Memory problem in building wiki2vec model via gensim

idio / wiki2vec

Generating Vectors for DBpedia Entities via Word2Vec and Wikipedia Dumps. Questions? https://gitter.im/idio-opensource/Lobby

601 stars 137 forks source link

Memory problem in building wiki2vec model via gensim #7

Open nooralahzadeh opened 9 years ago

nooralahzadeh commented 9 years ago

Hi Did you have memory problem in loading the trained wiki2vec model in gensim, I trained with size=500, window=10, min_count=10 based on last enwikipedia dump . So it created the 13g wiki2vec model, For loading on gensim I have memoryerror problem. Do you have any idea how much memory I need ?

dav009 commented 9 years ago

yeah, this is due to the vocabulary size. I think there has been some work around in gensim's wiki2vec implementation since last time I saw.

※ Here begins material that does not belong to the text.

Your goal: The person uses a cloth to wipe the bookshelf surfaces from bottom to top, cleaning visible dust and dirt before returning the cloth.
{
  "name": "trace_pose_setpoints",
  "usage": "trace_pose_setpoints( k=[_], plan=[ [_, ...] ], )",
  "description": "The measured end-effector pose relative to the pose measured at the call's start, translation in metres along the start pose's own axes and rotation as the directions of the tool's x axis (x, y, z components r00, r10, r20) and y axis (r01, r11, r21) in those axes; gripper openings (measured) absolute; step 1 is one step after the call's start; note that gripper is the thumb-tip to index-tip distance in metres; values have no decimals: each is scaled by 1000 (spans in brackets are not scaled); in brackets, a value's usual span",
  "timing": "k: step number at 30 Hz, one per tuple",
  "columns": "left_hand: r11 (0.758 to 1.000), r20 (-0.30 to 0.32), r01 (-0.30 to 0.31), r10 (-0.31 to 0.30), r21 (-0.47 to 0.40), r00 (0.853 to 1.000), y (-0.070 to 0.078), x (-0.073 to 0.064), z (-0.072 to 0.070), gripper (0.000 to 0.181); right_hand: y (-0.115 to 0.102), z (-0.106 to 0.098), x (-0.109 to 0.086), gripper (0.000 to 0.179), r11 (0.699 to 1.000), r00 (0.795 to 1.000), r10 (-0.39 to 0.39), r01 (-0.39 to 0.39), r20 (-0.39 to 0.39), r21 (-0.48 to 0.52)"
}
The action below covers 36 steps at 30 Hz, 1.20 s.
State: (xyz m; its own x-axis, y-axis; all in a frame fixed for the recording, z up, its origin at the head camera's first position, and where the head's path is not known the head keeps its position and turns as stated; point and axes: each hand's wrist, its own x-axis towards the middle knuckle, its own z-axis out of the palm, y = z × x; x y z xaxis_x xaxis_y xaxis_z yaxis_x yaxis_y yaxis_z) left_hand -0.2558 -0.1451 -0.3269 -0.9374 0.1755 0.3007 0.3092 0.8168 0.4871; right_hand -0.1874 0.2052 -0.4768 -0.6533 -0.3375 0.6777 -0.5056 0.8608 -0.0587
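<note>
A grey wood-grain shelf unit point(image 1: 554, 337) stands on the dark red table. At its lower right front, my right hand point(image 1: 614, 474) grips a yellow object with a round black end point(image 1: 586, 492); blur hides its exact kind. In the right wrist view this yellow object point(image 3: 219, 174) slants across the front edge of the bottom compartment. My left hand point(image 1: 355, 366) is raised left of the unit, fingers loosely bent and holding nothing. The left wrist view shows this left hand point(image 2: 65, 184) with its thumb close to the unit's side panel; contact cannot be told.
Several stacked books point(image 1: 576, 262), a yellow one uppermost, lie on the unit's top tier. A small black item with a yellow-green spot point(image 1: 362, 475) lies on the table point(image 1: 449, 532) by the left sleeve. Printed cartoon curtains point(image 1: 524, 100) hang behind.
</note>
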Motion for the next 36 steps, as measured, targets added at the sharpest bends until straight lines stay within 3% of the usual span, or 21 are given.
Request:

if you are only interested on getting the entities' vectors then @phdowling has a gensim branch for it. Which applies a filter of min_count on anything that is not an entity vector.

Otherwise reducing your vocabulary by either:

passing a higher min_count
There is some noise in the lib that cleans the wikitext and generates some garbage

nooralahzadeh commented 9 years ago

Exactly I want to have just entity vectors. what I have to do ? Thanks

dav009 commented 9 years ago

So I think best you can do at the moment is to use this gensim fork(the develop branch) : https://github.com/piskvorky/gensim/ that fork contains some changes which will help you deal with the vocab size.

One thing, depending on your current setup(linux or OsX) you might want to put attention on how to compile gensim using cython so that when gensim runs it makes use of all your cores.

give it a go and let us know if it goes alright.

jesuisnicolasdavid commented 8 years ago

Hi everyone, i have the same issue with the memory error. I am trying to increase the min_count to get rid of the error, but nothing is working. Any thought ? Is there a way to reduce the dimension from 1000 to maybe 300 ?

from gensim.models import Word2Vec
word2 = Word2Vec(min_count=100)
model = word2.load("/home/dev/work_devbox1/en_1000_no_stem/en.model")

phdowling commented 8 years ago

@jesuisnicolasdavid if that is literally the code you are running, then changing min_count will probably not help you. You're calling the load method - this doesn't train a new model, it simply loads an existing one. My guess is the existing model simply doesn't fit into RAM.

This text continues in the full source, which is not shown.